Repay Holdings (NASDAQ:RPAY) released preliminary, unaudited financial results for the first quarter of 2026 on Monday, April 27, while simultaneously raising its full-year profitability outlook.
The Atlanta-based payment provider cited robust growth in its business-to-business segment and a strategic partner buyout as primary catalysts for the improved guidance.
For the three months ended March 31, 2026, REPAY expects to report total revenue between $80.5 million and $81.0 million, representing a 4% year-over-year increase.
While Consumer Payments grew at a steady 4% clip, the Company’s Business Payments segment outperformed significantly, posting approximately 18% growth.
Preliminary adjusted EBITDA is anticipated to land between $33.8 million and $34.3 million, reflecting a strong 42% margin.
The quarter was bolstered by the completion of a buyout of a strategic distribution partner.
This transaction involved a one-time cash payment but is expected to have a sustained positive impact on adjusted EBITDA moving forward.

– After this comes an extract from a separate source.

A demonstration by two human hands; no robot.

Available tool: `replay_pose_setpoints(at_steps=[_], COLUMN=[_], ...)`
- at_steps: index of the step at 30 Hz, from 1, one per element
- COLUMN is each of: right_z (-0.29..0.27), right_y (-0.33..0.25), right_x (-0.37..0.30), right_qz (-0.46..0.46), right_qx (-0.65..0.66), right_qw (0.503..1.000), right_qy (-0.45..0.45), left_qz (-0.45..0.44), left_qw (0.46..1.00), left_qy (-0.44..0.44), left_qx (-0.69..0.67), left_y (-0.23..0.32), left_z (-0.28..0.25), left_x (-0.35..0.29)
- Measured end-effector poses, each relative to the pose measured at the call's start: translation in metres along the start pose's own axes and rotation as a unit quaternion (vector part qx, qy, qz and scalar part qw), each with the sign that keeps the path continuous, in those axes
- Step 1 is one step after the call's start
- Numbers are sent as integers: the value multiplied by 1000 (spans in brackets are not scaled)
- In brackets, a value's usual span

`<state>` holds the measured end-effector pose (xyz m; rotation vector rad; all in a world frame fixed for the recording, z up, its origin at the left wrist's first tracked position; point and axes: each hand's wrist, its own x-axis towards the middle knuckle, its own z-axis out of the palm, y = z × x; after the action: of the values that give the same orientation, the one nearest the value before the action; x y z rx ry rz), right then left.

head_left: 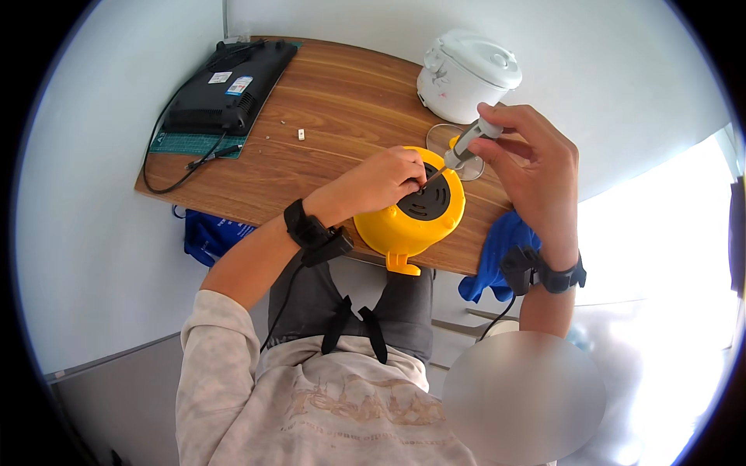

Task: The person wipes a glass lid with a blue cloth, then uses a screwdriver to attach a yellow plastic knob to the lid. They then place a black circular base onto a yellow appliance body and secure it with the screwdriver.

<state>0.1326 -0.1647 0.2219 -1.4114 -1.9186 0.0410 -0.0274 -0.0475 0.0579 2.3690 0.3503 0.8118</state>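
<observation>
yellow cooker: upturned at the near edge of the tabletop, dark vented base plate facing up, plate seated on the body.
screwdriver: grey handle, thin shaft slanting down-left to the base plate; tip hidden behind the left fingers.
right hand: fingers clamped round the screwdriver handle, above the cooker's far side.
left hand: fingers pinched together at the shaft tip, on the base plate; whether a screw is between them cannot be told.
progress, judged: one fastening point being worked; plate not lifted off, so most of the base work looks left.
others: white rice cooker behind; glass lid just beside it; black appliance on a green mat at far left; small white bit loose mid-tabletop; blue cloth below the right wrist.
</observation>
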Motion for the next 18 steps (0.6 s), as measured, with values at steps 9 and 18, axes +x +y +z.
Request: replay_pose_setpoints(at_steps=[9, 18], right_z=[14, 1], right_y=[2, 3], right_x=[3, -4], right_qz=[-73, 18], right_qx=[-3, 43], right_qw=[997, 999], right_qy=[39, -5], left_qz=[-1, -12], left_qw=[1000, 1000], left_qy=[14, 6], left_qx=[4, 5], left_y=[2, 5], left_z=[2, 0], left_x=[-2, -2])
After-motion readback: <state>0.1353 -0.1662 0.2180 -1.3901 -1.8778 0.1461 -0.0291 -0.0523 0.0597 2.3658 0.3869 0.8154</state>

Consequently, REPAY raised its full-year 2026 adjusted EBITDA outlook, now targeting a range of $141 million to $146 million, which implies an annual margin of approximately 42%.
Management also reiterated its full-year revenue guidance of $340 million to $346 million.
Notably, this outlook does not yet factor in contributions from the pending $372 million acquisition of KUBRA, which is expected to close in the second quarter of 2026.